The language L(s) of an XSD schema s is the set of all its instances. Two XSD schemas are equivalent if their languages (their sets of instances) are equal.

Operations on schemas

In this work, we ultimately want to rewrite XML schemas from one pattern into another whereever possible while preserving their languages. These transformations are done incrementally by rewriting single type definitions or element declarations from global to local and vice versa. We discuss how these single rewrites are done and under which conditions they are possible. With the exception of turning local element declarations into global element declarations, a single rewrite that preserves schema integrity and languages is always possible. As we will see, restrictions apply when we want to iterate the single transformations.

A single reference to a global element declaration or to a global type definition can easily replaced with a local element declaration or local type definition, respectively. In the case of a type definition, if the schema has no other reference to the global type definition, the global type definition has to be removed from the schema to preserve its integrity. This operation does preserve language.

If we have a local type definition, it is contained in some element declaration and it is unnamed. We can give it a new and unique name and make it global, replacing the local type definition with a reference to the now global type definition using its new and unique name. This preserves schema integrity and language.

If we have a local element declaration, it is contained in some type definition via its content model. In contrast to local type definitions, a local element declaration already has a name. Only if this name is not used in any global element declaration of the schema can we make the element declaration global and replace the local declation in the type definition with a reference. This preserves schema integrity and language. If this name is already used in some global element declaration of the schema, we might be tempted to resolve the name conflict by giving the element a new and unique name and to proceed as above. This would, however, change language.

In summary, we have presented transformations to make a single global type definition and a single global element declaration local while preserving schema integrity and language. The same is true for making a single local type definition global. We have also pointed out why a naive approach to make even a single local element declaration global fails due to name conflicts. We will investigate later under which conditions these single transformations can be iterated with the goal of transforming from one schema pattern into another.
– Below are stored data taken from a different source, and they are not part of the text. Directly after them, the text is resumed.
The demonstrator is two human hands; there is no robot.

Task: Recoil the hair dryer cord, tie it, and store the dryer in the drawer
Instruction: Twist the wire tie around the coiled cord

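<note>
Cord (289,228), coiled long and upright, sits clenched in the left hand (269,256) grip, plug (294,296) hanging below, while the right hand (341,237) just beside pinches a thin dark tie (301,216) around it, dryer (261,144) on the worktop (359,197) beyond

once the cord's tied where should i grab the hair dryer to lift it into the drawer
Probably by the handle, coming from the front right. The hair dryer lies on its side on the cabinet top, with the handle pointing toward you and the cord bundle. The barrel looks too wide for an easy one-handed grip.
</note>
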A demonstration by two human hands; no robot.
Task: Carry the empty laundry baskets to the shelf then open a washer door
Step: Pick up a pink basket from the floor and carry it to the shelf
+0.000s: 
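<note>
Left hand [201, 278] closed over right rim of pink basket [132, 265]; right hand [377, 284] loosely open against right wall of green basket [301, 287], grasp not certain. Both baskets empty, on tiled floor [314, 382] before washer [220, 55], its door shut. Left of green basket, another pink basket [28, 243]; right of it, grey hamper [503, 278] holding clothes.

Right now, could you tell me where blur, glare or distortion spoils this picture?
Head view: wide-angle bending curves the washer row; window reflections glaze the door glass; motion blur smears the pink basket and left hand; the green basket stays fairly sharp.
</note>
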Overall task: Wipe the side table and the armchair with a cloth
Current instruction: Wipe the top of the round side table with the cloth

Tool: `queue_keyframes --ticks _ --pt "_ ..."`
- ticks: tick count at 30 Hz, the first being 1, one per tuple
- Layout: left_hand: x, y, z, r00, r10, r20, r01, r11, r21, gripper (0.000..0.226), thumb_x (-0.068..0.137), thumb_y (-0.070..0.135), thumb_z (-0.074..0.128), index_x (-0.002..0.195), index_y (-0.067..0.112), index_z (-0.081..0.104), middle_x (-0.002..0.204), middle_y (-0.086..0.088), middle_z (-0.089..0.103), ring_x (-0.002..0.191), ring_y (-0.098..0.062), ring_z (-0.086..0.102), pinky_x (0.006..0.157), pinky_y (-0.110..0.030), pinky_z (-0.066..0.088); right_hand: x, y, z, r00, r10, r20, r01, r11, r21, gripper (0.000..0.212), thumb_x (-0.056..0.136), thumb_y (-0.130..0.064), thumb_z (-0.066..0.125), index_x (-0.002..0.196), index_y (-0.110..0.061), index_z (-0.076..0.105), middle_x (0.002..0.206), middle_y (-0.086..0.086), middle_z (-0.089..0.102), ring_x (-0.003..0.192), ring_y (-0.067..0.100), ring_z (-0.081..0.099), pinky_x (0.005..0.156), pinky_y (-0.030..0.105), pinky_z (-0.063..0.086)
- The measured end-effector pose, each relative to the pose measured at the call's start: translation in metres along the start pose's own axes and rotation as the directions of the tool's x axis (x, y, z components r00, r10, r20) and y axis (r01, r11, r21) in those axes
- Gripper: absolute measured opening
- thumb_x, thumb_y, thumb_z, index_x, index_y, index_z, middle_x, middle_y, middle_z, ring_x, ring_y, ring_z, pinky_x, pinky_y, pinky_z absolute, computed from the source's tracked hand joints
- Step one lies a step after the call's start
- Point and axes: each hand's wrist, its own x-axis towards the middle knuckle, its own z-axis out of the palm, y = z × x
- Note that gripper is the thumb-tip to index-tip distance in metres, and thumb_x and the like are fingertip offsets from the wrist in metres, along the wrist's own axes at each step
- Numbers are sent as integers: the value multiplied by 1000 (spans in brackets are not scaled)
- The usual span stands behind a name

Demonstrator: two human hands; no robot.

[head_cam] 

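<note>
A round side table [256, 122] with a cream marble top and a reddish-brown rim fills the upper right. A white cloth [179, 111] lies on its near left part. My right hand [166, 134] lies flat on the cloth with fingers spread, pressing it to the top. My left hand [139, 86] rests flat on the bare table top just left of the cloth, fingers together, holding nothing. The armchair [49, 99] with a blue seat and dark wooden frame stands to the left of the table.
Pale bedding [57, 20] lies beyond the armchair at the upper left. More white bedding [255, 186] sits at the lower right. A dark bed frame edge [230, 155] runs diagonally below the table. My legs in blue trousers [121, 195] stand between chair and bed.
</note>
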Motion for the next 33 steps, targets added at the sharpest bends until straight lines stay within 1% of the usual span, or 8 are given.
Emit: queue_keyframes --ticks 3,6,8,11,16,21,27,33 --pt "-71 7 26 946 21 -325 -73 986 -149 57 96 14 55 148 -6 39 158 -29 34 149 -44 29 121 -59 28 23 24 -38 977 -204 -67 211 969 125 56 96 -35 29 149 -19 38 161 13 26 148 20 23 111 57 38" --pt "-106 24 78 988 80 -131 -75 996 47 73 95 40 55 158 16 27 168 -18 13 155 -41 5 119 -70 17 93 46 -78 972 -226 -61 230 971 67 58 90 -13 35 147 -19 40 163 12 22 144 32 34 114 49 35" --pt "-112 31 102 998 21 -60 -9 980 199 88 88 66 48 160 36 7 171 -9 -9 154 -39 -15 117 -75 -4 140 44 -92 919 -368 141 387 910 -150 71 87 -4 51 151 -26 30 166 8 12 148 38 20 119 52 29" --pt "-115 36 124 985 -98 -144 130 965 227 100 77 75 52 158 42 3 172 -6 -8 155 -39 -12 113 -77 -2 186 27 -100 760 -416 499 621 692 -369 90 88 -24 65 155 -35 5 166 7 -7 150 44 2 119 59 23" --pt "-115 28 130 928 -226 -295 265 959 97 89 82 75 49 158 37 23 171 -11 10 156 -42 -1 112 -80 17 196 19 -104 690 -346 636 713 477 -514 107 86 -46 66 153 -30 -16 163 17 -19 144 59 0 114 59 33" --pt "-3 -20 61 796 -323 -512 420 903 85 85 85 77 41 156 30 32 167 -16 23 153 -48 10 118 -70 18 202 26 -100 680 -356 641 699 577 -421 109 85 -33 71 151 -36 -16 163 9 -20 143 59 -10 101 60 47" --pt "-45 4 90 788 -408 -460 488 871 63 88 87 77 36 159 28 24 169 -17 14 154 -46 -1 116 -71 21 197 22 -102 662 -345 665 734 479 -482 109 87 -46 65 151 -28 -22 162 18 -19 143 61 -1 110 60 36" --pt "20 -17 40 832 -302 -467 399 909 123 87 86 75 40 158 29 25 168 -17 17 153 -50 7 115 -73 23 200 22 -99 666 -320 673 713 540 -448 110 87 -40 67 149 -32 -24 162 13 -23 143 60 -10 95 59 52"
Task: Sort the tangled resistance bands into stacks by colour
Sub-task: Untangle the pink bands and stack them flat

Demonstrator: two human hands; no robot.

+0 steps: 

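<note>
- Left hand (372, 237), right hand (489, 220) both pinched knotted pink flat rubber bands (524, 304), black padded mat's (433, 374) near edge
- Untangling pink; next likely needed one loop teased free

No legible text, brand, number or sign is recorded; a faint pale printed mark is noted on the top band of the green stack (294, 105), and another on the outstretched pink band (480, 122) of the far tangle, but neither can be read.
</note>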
Defining the four patterns for XSD schemas

An XSD schema is a Russian Doll schema (or exhibits the Russian Doll pattern) if all its element declarations and all its type definitions are local, with the exception of global element declarations that are not referenced in the schema. We denote the set of all Russian Doll schemas with RD.

An XSD schema is a Garden of Eden schema (or exhibits the Garden of Eden pattern) if all its element declarations and all its type definitions are global. We denote the set of all Garden of Eden schemas with GE.

An XSD schema is a Salami Slice schema (or exhibits the Salami Slice pattern) if all its element declarations are global and all its type definitions are local. We denote the set of all Salami Slice schemas with SL.

An XSD schema is a Venetian Blind schema (or exhibits the Venetian Blind pattern) if all its element declarations are local, with the exception of global element declarations that are not referenced in the schema, and all its type definitions are global. We denote the set of all Venetian Blind schemas with VB.

We denote the universal set of XSD schemas with U.

We refer back to Figure 1 for the pattern matrix.

In this paper, we discuss the descriptional power of these patterns. We base the discussion on a number of constructive definitions. That means that we not only claim the existence of certain things but that we can compute them algorithmically. [TODO: replace ASCII graphics for arrows with Unicode characters. The use of o for one end of the relationship is unfortunate and is solely motivated by the line endings that are available in PowerPoint.]

  • A set of XSD schemas S'is more powerful than a set of XSD schemas S (S ---> S') if there is an algorithm or a process that constructs for each schema in S an equivalent schema in S'.

  • A set of XSD schemas S'is incongruent with a set of XSD schemas S (S o--- S') if we can identify a specific schema in S' that is not equivalent to any schema in S.

  • A set of XSD schemas S'is strictly more powerful than a set of XSD schemas S (S o---> S') if S' is more powerful than and incongruent with S.

  • A set of XSD schemas S'is equally powerful to a set of XSD schemas S (S <---> S') if S' is more powerful than S and S is more powerful than S'.

  • A set of XSD schemas S'is incomparable to a set of XSD schemas S (S o---o S') if S' is incongruent with S and S is incongruent with S'.

Comparing the expressive powers of the four patterns

Let us consider if or under which conditions local element and type definitions can be made global and vice versa. As we will see, if we make local constructs global, we might run into naming conflicts on the global level, and if we make global constructs local, we might run into infinite recursion.

We can summarize our results in a diagram. [TODO add a triangular diagram that better illustrates the hierarchy.]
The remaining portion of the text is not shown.